3 Aprile 2017, di Daniele Chicca

A2A ha chiuso il quarto trimestre dell’esercizio fiscale 2016 con un Ebitda in rialzo di ben il 53,4% su base annuale a quota 359 milioni. Il margine operativo lordo è raddoppiato per la divisione generazione e trading e per quello della filiera Reti, calore e servizi. Dopo ammortamenti, accantonamenti e salutazioni di periodo per 427 milioni, il margine operativo netto del gruppo A2A è risultato invece negativo per 68 milioni, in miglioramento però rispetto al rosso di 239 milioni registrato nell’ultimo trimestre dell’anno prima, il 2015.

Il risultato netto della multi-utility controllata dai comuni di Brescia e Milano è negativo per 99 milioni contro i -164 milioni degli ultimi tre mesi del 2015, mentre l’utile netto ordinario è più che raddoppiato a 96 milioni. Proposto un dividendo di 0,0492 euro per azione (0,041 euro il dividendo 2015). L’indebitamento finanziario netto al 31 dicembre 2016 si conferma pari a 3,14 miliardi, inferiore ai 3,24 miliardi di fine settembre ma superiore ai 2,9 miliardi registrati al 31 dicembre 2015. Gli investimenti effettuati nel periodo ottobre-dicembre 2016 sono pari a 191 milioni, in aumento del 40,4% su base annua.

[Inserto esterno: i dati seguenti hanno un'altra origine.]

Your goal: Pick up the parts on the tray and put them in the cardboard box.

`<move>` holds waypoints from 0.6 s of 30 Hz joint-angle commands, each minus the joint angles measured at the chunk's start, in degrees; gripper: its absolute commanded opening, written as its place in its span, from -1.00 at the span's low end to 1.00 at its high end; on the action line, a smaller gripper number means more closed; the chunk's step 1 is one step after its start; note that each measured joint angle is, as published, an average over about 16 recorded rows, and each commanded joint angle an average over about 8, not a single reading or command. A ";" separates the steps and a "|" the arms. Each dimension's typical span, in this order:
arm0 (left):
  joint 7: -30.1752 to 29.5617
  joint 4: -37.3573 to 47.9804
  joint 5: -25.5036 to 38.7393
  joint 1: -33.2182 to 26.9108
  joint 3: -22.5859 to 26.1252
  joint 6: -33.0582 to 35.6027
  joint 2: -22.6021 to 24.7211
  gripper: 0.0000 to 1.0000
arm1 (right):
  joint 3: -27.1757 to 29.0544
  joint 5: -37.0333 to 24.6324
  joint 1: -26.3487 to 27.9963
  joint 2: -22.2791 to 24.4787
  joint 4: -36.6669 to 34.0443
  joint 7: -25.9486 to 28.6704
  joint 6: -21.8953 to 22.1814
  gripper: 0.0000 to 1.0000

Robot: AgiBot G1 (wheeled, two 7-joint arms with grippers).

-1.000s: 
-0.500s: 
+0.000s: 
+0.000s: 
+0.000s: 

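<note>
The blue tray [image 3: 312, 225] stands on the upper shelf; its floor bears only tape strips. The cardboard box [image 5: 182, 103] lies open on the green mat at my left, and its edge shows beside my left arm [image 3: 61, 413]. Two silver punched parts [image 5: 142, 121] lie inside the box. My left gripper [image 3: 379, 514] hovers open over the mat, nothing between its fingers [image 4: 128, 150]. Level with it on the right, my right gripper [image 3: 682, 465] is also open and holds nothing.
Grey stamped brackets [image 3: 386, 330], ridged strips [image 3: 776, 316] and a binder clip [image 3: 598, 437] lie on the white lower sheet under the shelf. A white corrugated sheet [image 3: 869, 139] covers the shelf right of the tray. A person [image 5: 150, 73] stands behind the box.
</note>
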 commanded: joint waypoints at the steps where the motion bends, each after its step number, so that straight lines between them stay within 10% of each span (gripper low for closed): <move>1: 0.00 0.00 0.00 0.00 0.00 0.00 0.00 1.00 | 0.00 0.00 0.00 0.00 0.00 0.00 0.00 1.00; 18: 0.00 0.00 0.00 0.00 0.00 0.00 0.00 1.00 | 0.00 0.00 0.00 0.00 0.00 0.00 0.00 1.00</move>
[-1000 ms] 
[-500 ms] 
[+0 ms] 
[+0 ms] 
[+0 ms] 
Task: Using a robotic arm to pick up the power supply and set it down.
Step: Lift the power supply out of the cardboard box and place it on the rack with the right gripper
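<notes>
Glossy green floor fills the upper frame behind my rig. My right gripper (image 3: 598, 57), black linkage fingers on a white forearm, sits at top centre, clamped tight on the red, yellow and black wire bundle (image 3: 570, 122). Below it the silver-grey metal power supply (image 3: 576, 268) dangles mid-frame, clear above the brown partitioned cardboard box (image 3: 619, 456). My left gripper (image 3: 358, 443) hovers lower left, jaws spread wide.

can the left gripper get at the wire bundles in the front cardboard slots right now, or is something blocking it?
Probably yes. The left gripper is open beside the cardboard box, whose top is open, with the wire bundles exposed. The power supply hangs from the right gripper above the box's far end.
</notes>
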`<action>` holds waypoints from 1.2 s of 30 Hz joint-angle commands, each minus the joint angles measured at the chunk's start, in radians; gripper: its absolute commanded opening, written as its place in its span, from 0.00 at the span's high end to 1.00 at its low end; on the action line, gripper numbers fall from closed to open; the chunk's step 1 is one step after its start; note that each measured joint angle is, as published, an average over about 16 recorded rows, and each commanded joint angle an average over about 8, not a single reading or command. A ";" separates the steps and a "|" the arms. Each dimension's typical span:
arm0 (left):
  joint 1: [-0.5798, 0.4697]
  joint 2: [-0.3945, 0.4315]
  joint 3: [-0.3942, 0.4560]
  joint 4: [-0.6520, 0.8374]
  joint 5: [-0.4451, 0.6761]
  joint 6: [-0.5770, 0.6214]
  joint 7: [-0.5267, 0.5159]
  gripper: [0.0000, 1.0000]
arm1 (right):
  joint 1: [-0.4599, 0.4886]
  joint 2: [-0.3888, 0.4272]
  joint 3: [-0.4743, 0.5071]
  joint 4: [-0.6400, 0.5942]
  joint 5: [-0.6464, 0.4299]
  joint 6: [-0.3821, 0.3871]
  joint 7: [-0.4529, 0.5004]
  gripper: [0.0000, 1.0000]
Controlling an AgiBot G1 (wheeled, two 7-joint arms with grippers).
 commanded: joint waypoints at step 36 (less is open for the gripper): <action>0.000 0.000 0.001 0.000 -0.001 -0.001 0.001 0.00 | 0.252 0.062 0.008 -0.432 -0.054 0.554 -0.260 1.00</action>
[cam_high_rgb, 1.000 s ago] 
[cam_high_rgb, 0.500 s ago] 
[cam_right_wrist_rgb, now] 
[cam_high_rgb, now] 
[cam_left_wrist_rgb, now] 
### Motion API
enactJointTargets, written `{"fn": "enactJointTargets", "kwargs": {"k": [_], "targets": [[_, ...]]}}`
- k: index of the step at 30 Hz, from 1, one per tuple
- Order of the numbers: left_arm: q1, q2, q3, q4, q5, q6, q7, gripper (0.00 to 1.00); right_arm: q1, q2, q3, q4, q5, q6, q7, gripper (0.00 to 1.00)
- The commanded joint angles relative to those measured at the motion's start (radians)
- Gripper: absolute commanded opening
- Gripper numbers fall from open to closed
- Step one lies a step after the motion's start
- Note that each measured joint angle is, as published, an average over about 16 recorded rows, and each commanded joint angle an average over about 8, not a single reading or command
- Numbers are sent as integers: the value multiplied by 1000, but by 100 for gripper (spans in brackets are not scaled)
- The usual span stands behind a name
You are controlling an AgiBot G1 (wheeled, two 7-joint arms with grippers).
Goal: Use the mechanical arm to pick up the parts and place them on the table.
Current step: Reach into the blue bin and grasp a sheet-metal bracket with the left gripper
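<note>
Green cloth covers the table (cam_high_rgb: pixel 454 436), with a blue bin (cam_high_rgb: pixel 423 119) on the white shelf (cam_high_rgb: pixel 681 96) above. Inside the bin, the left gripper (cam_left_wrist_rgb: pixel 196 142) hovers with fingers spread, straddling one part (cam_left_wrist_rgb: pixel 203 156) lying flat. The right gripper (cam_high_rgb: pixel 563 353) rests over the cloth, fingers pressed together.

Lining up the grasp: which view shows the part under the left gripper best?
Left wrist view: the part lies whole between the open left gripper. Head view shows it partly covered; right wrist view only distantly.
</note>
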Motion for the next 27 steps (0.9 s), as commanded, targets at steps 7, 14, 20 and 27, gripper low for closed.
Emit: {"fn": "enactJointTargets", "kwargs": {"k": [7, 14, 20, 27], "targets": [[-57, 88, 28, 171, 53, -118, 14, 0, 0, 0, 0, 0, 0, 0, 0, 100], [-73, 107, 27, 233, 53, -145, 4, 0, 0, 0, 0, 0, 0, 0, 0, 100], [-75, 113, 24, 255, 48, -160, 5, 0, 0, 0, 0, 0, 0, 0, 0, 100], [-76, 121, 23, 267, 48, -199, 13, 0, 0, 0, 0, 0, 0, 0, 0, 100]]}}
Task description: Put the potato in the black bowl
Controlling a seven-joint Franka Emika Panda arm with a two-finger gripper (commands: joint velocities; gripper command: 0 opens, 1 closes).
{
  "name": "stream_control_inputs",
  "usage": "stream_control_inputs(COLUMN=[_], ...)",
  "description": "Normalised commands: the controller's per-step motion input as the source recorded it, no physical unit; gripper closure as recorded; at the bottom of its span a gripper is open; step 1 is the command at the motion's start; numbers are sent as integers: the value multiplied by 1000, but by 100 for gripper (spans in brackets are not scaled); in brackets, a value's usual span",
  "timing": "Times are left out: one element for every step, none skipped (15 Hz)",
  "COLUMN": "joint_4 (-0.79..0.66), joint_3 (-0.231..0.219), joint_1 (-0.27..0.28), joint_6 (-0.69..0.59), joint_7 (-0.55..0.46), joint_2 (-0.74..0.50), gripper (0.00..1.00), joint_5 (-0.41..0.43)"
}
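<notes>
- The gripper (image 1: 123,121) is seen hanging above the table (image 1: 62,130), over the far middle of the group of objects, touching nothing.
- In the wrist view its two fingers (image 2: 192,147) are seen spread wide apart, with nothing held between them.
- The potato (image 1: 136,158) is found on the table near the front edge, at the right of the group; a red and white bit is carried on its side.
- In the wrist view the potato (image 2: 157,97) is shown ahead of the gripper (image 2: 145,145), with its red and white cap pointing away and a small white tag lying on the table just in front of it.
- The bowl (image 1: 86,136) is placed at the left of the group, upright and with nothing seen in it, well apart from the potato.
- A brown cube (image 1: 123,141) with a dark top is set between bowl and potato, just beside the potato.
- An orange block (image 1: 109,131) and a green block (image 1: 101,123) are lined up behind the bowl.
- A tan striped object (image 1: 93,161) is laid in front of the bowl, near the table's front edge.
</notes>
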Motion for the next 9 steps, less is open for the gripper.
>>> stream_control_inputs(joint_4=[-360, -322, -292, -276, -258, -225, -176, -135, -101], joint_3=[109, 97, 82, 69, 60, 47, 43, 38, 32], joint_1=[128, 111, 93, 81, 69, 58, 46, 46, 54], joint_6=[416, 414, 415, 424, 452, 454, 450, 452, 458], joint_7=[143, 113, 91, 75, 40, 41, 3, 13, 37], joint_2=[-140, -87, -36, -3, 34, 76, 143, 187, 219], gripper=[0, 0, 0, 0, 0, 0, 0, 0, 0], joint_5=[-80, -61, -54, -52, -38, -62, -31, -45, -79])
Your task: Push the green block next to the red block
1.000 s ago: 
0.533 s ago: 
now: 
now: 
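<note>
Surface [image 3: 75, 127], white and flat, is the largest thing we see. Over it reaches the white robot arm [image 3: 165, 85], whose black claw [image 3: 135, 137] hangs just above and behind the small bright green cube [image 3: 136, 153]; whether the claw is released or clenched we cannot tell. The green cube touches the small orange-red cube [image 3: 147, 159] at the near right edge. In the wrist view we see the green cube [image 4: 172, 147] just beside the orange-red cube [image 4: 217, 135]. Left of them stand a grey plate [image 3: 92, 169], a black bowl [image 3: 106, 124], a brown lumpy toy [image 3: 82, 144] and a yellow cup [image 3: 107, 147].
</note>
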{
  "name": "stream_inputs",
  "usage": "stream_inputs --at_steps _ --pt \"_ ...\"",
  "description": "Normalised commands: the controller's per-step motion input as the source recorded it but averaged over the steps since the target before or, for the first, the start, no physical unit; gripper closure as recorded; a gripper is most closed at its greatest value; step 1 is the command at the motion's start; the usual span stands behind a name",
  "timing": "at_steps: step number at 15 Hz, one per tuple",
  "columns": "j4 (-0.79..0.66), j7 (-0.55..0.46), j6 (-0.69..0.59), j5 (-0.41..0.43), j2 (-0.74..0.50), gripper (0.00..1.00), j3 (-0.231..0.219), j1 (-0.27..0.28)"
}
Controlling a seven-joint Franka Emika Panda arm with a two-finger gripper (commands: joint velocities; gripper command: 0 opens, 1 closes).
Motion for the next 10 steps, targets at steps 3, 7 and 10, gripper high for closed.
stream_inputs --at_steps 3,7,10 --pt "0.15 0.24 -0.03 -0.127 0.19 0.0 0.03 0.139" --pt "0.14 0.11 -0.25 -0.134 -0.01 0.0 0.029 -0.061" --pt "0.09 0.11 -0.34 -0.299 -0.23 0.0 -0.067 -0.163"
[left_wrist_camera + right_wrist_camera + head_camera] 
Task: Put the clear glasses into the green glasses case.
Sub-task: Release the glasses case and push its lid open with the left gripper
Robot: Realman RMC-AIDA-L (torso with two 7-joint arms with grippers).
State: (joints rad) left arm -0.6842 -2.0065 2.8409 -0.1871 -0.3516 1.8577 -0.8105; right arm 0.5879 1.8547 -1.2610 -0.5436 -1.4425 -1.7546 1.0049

Sui mercati italiani il titolo A2A, positivo fin dalle prime battute, continua a salire (dello 0,71% a 1,428 euro), ma ha perso slancio in concomitanza con l’arrivo della trimestrale. Piazza Affari scambia sostanzialmente invariata dopo un’escursione abbastanza breve in territorio positivo nella seconda parte della mattinata.